Alternative growing practices for oyster mushroom cultivation in the Northeast

Project Overview

FNE15-825
Project Type: Farmer
Funds awarded in 2015: $14,095.00
Projected End Date: 12/31/2016
Region: Northeast
State: Massachusetts
Project Leader:
Willie Crosby
Fungi Ally

Annual Reports

Information Products

Commodities

  • Miscellaneous: mushrooms

Practices

  • Crop Production: double cropping, greenhouses, high tunnels or hoop houses, low tunnels, season extension
  • Education and Training: networking, on-farm/ranch research, workshop
  • Production Systems: organic agriculture, permaculture

    Proposal summary:

    This study addresses alternative growing practices for oyster mushroom cultivation in the northeast. Specifically, this study will focus on the method that is used to prepare straw for oyster colonization. Oyster mushrooms are said to “demand few environmental controls, their fruiting bodies are not often attacked by diseases and pests, and they can be cultivated in a simple and economic way”. When compared to other specialty mushrooms these factors along with the short cropping cycle, about 2 months, make oyster mushrooms the most appealing gourmet mushroom to cultivate in the northeast. Most oyster mushroom farms in the northeast, according to mushroomcompany.com there are about 85, use hot water pasteurization to treat straw. Hot water pasteurization requires a large supply of propane (a non-renewable energy source) and constant monitoring by the farmer. This task generally takes 4-8 hours. The farmer must be focused on bringing the water up to temperature, maintaining temperature, and finally removing straw from the 150 degree water.


     


    Working around 140-150 degree water and pulling straw out of a large heated container is difficult and dangerous for mushroom farmers and unappealing to potential mushroom farmers. An alternative method to prepare straw for oyster colonization would offer a demonstrable improvement to new and existing oyster mushroom cultivators.

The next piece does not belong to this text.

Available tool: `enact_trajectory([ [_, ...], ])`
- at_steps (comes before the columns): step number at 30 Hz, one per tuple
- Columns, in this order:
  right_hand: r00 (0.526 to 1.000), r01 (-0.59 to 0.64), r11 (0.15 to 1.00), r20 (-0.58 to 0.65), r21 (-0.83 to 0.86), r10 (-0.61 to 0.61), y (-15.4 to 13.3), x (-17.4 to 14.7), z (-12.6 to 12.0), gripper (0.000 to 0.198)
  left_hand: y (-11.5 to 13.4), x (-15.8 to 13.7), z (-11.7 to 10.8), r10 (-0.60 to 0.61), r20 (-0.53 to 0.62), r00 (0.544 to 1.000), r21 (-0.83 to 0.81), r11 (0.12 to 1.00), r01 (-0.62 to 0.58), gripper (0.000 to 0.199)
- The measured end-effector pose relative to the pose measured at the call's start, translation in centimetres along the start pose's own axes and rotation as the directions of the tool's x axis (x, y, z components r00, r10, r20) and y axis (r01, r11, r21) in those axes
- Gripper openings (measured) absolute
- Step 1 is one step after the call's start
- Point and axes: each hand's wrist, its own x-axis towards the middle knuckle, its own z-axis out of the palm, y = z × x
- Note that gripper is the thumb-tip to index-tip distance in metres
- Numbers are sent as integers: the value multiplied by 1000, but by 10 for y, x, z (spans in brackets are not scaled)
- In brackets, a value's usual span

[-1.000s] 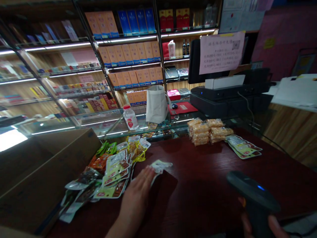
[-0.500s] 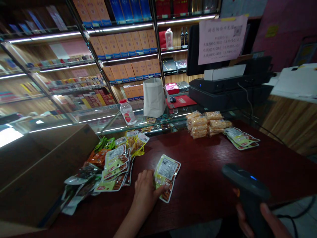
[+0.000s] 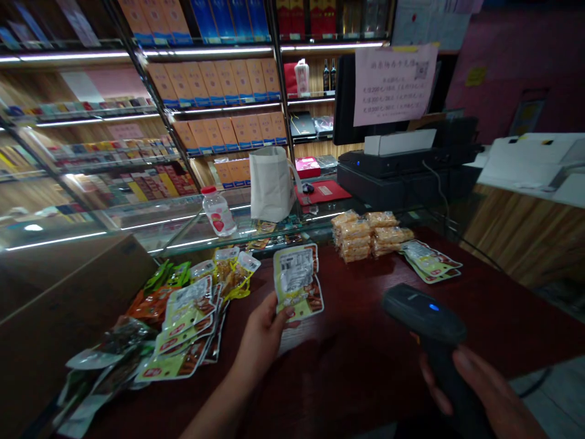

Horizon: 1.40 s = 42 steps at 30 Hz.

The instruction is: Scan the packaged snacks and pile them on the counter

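Between thumb and fingers, my left hand (image 3: 264,329) pinches a green-and-white snack packet (image 3: 297,281) by its lower left corner, raised a little above the dark red table. The side with the printed label and barcode faces me. My right hand (image 3: 475,384) is wrapped round the handle of a black barcode scanner (image 3: 425,323), whose blue light is lit; its head points left toward the packet, some distance apart from it. Left of my left hand lies a fanned pile of similar packets (image 3: 187,323), beside yellow, orange and green snack bags (image 3: 228,268).
An open cardboard box (image 3: 82,286) stands at the left. Behind the table, a glass counter bears a bottle (image 3: 218,213) and a white bag (image 3: 272,186). Stacked wrapped snacks (image 3: 361,235) and a few flat packets (image 3: 429,261) lie at the right, before a monitor (image 3: 345,100).
My left hand has lifted the packet off the table and tilted it upright toward me. The scanner in my right hand has shifted left, and the camera view has turned slightly.
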Motion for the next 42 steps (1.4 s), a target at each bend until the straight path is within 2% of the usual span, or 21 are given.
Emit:
enact_trajectory([
  [2, 998, 63, 998, -10, 15, -63, -21, 15, 0, 50, 0, 12, 4, 0, -42, 999, -59, 998, -3, 44],
  [5, 991, 100, 995, 87, -24, -98, -52, 42, 5, 47, -12, 28, 9, -33, -80, 996, -79, 997, 27, 45],
  [8, 965, 179, 983, 203, -45, -166, -68, 74, 15, 43, -32, 39, 15, -75, -100, 992, -88, 994, 67, 44],
  [11, 925, 159, 987, 354, -30, -138, -65, 106, 27, 43, -47, 43, 17, -92, -125, 988, -60, 995, 85, 40],
  [15, 897, 68, 997, 435, 22, -71, -44, 133, 38, 45, -52, 44, 17, -103, -144, 984, 15, 994, 106, 35],
  [19, 876, 32, 997, 477, 75, -64, -33, 139, 34, 40, -51, 45, 17, -127, -156, 980, 64, 988, 138, 35],
  [24, 882, -83, 991, 471, 101, 26, -40, 138, 22, 47, -50, 46, 19, -160, -145, 976, 118, 977, 178, 35],
  [29, 883, -183, 951, 467, 249, 48, -42, 138, 18, 49, -48, 44, 18, -99, -109, 989, 277, 952, 126, 30],
  [33, 851, -219, 919, 524, 328, 15, -40, 138, 15, 49, -47, 41, 17, -73, -104, 992, 414, 904, 110, 27],
  [37, 827, -227, 919, 563, 323, 6, -40, 138, 13, 44, -43, 40, 18, -72, -97, 993, 446, 889, 108, 27],
  [42, 831, -260, 917, 554, 303, 53, -40, 139, 14, 43, -38, 42, 18, -68, -118, 991, 539, 833, 122, 25],
])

    • This study will give mushroom farmers clear information comparing the different methods of preparing straw for oyster mushroom cultivation. This will result in greater yields and reduced growing costs.

    • A change in straw preparation will increase safety for both the workers and the environment. Farmers will no longer need to work around scalding water. The herbicidal effect of dumping near boiling water on the ground will also be eliminated.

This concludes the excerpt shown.